▶ [What this task involves] Ignoring the pictures, copy the data exactly.

▶ [Dataset section]
────────────────────────────────────────
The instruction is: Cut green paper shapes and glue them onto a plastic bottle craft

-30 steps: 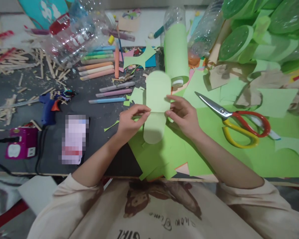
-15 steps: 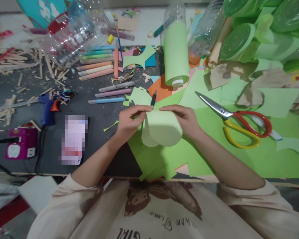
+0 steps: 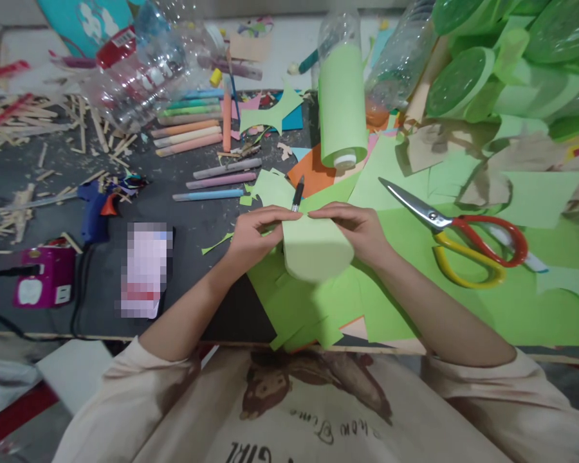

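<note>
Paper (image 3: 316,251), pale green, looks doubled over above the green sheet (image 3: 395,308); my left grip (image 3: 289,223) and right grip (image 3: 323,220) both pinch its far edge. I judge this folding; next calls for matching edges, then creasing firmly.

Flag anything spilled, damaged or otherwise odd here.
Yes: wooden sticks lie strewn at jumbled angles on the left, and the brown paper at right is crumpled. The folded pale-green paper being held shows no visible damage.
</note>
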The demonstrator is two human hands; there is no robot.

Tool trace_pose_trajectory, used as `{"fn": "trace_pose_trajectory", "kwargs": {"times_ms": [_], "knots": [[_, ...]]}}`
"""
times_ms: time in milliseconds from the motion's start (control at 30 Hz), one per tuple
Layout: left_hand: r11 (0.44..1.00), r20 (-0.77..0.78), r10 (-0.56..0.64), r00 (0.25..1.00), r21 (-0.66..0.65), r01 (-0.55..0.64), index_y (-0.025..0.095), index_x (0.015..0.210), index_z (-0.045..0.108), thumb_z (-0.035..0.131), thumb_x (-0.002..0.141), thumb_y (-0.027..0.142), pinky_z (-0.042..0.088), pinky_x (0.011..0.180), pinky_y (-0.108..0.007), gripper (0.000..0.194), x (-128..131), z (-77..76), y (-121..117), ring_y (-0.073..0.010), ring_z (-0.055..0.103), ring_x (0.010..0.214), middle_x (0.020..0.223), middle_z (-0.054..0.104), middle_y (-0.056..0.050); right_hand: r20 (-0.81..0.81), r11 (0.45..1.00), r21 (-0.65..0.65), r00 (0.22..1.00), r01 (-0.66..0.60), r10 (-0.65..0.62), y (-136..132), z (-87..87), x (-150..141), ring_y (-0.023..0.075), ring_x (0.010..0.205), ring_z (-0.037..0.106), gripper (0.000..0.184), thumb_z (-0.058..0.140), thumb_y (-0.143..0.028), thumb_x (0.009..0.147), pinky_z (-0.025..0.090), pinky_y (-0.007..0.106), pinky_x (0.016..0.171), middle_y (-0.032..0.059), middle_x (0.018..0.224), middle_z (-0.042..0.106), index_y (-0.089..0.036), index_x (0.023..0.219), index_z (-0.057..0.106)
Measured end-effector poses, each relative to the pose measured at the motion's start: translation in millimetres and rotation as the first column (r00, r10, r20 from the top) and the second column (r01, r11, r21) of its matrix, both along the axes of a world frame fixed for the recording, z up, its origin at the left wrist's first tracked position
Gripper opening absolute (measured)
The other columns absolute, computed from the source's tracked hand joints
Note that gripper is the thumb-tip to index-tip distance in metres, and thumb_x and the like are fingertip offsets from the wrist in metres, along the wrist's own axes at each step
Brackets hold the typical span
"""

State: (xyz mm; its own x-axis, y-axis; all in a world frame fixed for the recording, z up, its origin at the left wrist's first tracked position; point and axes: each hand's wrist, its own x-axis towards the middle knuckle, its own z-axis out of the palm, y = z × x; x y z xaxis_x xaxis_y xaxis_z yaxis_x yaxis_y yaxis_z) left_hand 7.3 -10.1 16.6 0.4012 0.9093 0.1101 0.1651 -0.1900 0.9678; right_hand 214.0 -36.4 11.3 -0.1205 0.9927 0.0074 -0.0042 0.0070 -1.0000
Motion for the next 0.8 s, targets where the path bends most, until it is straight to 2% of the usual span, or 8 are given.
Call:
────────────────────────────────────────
▶ [The completed task]
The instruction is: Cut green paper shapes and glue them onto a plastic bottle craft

-30 steps: 
-15 steps: 
+0 steps: 

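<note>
Paper (image 3: 316,251), pale green, looks doubled over above the green sheet (image 3: 395,308); my left grip (image 3: 289,223) and right grip (image 3: 323,220) both pinch its far edge. I judge this folding; next calls for matching edges, then creasing firmly.

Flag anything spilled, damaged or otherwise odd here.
Yes: wooden sticks lie strewn at jumbled angles on the left, and the brown paper at right is crumpled. The folded pale-green paper being held shows no visible damage.
</note>
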The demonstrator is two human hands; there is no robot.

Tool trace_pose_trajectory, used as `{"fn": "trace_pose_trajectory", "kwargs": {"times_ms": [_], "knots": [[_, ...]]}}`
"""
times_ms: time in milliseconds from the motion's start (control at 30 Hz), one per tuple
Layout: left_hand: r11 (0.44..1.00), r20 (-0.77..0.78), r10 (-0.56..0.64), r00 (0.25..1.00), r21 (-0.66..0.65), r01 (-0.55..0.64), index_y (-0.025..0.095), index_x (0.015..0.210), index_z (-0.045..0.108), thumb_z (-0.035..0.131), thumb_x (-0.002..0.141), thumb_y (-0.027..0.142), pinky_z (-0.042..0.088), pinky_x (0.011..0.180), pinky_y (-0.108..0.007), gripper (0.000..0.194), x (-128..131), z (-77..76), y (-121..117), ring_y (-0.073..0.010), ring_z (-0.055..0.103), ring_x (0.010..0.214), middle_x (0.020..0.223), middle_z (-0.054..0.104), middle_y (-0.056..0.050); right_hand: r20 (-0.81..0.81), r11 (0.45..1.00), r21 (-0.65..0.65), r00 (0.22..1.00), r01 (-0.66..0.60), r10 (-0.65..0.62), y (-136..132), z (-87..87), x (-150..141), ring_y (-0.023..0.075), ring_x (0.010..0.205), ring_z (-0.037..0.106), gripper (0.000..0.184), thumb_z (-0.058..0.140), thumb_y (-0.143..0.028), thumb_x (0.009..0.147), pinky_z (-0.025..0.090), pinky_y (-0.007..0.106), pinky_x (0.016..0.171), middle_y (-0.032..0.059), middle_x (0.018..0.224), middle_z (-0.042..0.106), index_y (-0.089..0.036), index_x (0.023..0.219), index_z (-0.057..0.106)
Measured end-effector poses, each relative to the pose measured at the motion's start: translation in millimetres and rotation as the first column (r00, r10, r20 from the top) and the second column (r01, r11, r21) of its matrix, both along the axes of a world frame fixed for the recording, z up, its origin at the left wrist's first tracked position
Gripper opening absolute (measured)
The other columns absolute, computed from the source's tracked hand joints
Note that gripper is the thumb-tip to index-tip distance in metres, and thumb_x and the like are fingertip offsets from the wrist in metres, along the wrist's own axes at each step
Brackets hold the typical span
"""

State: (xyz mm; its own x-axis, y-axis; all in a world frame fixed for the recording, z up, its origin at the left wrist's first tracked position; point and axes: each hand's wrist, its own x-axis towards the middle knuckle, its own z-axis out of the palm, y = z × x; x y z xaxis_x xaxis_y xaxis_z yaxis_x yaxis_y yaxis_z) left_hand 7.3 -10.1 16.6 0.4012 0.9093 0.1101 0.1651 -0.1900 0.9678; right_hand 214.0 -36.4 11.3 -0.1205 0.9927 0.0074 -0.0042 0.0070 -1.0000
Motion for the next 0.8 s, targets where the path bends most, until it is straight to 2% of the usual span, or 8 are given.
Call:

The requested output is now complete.